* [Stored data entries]
◇ ◇ ◇ ◇ ◇ ◇ ◇
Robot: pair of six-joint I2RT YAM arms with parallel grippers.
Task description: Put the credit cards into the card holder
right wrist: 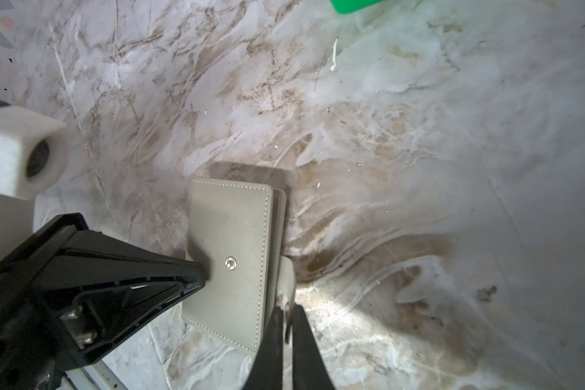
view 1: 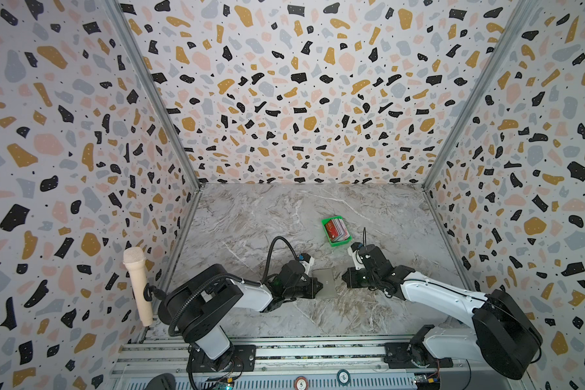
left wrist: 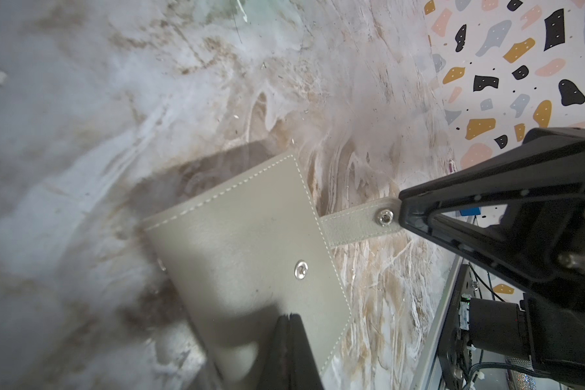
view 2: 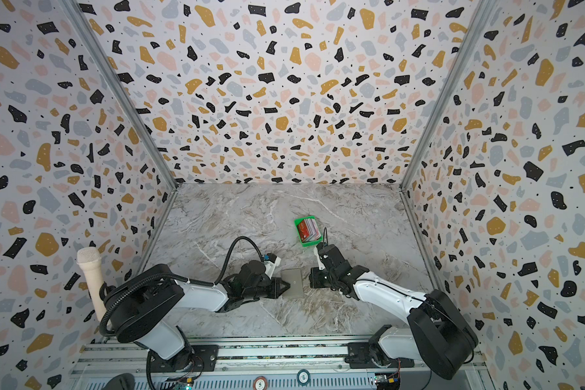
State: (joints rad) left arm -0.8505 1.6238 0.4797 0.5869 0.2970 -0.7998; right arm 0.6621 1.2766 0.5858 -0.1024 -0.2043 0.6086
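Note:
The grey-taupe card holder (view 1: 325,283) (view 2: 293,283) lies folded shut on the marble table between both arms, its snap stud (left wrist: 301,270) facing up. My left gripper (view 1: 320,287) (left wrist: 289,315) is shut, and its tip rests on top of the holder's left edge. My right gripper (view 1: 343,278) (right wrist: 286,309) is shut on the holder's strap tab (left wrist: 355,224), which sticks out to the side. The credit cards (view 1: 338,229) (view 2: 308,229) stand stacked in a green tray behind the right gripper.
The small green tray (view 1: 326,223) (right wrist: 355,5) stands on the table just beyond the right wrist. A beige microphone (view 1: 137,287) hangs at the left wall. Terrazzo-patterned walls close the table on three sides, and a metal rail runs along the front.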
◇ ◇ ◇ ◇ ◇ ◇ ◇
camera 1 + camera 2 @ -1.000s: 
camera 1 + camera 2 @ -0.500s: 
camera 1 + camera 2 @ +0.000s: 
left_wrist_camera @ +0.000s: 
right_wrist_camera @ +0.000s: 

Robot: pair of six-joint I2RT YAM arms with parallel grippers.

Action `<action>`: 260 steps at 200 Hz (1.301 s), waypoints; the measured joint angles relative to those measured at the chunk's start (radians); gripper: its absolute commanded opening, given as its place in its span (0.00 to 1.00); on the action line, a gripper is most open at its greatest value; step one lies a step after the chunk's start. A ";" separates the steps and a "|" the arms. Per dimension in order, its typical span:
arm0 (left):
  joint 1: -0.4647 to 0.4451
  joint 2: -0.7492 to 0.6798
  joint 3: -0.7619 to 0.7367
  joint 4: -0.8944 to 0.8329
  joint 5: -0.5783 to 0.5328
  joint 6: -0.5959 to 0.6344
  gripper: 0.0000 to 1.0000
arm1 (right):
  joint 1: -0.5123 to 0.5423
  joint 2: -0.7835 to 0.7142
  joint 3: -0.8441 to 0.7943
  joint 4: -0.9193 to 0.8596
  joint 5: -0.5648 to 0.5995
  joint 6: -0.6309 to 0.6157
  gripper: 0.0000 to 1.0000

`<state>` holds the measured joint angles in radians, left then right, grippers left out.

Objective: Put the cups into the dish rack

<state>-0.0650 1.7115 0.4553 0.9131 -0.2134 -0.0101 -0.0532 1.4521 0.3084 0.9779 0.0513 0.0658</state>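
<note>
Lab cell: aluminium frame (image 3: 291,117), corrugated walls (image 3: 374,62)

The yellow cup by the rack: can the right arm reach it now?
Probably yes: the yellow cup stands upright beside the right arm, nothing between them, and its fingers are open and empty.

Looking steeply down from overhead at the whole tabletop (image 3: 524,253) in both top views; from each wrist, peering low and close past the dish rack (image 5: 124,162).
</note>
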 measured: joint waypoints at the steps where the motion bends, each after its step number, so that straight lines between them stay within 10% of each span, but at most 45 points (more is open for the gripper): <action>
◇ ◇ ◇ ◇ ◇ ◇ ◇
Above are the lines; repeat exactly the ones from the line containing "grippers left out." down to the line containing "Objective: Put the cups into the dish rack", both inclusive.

`<state>` holds the measured joint angles in radians, left then right, grippers left out.

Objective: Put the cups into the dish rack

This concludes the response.